Tuesday, October 15, 2013

What I've Been Reading

Enchiridion by Epictetus - yes, that regular dose of stoicism again...
  • If then you attempt to avoid only the things contrary to nature which are within your power, you will not be involved in any of the things which you would avoid. But if you attempt to avoid disease or death or poverty, you will be unhappy. Take away then aversion from all things which are not in our power, and transfer it to the things contrary to nature which are in our power.
  • Seek not that the things which happen should happen as you wish; but wish the things which happen to be as they are, and you will have a tranquil flow of life.
  • On the occasion of every accident (event) that befalls you, remember to turn to yourself and inquire what power you have for turning it to use.
  • Whoever then wishes to be free, let him neither wish for anything nor avoid anything which depends on others: if he does not observe this rule, he must be a slave.
  • Remember that in life you ought to behave as at a banquet. Suppose that something is carried round and is opposite to you. Stretch out your hand and take a portion with decency. Suppose that it passes by you. Do not detain it. Suppose that it is not yet come to you. Do not send your desire forward to it, but wait till it is opposite to you.
  • Remember that it is not he who reviles you or strikes you, who insults you, but it is your opinion about these things as being insulting. When then a man irritates you, you must know that it is your own opinion which has irritated you. Therefore especially try not to be carried away by the appearance. For if you once gain time and delay, you will more easily master yourself.
  • If you desire philosophy, prepare yourself from the beginning to be ridiculed, to expect that many will sneer at you, and say, He has all at once returned to us as a philosopher; and whence does he get this supercilious look for us? Do you not show a supercilious look; but hold on to the things which seem to you best as one appointed by God to this station. And remember that if you abide in the same principles, these men who first ridiculed will afterward admire you: but if you shall have been overpowered by them, you will bring on yourself double ridicule.
  • If a man has reported to you, that a certain person speaks ill of you, do not make any defense (answer) to what has been told you: but reply, The man did not know the rest of my faults, for he would not have mentioned these only.
  • It is a dangerous habit also to approach obscene talk. When then anything of this kind happens, if there is a good opportunity, rebuke the man who has proceeded to this talk: but if there is not an opportunity, by your silence at least, and blushing and expression of dissatisfaction by your countenance, show plainly that you are displeased at such talk.
  • These reasonings do not cohere: I am richer than you, therefore I am better than you; I am more eloquent than you, therefore I am better than you. On the contrary these rather cohere, I am richer than you, therefore my possessions are greater than yours: I am more eloquent than you, therefore my speech is superior to yours. But you are neither possession nor speech.
  • Accordingly if any conversation should arise among uninstructed persons about any theorem, generally be silent; for there is great danger that you will immediately vomit up what you have not digested. And when a man shall say to you, that you know nothing, and you are not vexed, then be sure that you have begun the work (of philosophy). For even sheep do not vomit up their grass and show to the shepherds how much they have eaten; but when they have internally digested the pasture, they produce externally wool and milk.
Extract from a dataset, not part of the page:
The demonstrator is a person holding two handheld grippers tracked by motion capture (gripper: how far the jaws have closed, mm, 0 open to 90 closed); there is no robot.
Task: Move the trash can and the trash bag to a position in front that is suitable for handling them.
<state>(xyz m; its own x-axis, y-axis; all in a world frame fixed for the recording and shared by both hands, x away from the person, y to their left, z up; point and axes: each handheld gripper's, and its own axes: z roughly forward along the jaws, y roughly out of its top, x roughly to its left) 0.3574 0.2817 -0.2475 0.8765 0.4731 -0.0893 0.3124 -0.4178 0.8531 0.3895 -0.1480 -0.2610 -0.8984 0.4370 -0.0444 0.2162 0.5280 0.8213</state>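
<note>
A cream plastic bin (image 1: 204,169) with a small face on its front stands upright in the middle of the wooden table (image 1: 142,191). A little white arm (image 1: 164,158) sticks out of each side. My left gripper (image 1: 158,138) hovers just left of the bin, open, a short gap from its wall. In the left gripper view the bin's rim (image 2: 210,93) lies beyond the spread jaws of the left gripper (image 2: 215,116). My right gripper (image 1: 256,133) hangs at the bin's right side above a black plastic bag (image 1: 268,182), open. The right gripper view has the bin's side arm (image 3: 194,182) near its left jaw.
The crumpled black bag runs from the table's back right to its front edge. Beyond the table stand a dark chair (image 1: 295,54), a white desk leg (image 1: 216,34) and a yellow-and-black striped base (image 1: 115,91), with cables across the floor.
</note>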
Do you also show not your theorems to the uninstructed, but show the acts which come from their digestion.
  • It is better to do wrong seldom and to own it, and to act right for the most part, than seldom to admit that you have done wrong and to do wrong often.
  • As it is better to lie compressed in a narrow bed and be healthy than to be tossed with disease on a broad couch, so also it is better to contract yourself within a small competence and to be happy than to have a great fortune and to be wretched.
  • In banquets remember that you entertain two guests, body and soul: and whatever you shall have given to the body you soon eject: but what you shall have given to the soul, you keep always.
  • If you seek truth, you will not seek by every means to gain a victory; and if you have found truth, you will have the gain of not being defeated.
  • If you wish your house to be well managed, imitate the Spartan Lycurgus. For as he did not fence his city with walls, but fortified the inhabitants by virtue and preserved the city always free; 35 so do you not cast around (your house) a large court and raise high towers, but strengthen the dwellers by good-will and fidelity and friendship, and then nothing harmful will enter it, not even if the whole band of wickedness shall array itself against it.
  • Nothing is smaller (meaner) than love of pleasure, and love of gain and pride. Nothing is superior to magnanimity, and gentleness, and love of mankind, and beneficence.
  • When a young man was boasting in the theater and saying, I am wise, for I have conversed with many wise men; Epictetus said, I also have conversed with many rich men, but I am not rich.
  • Epictetus being asked how a man should give pain to his enemy answered, By preparing himself to live the best life that he can.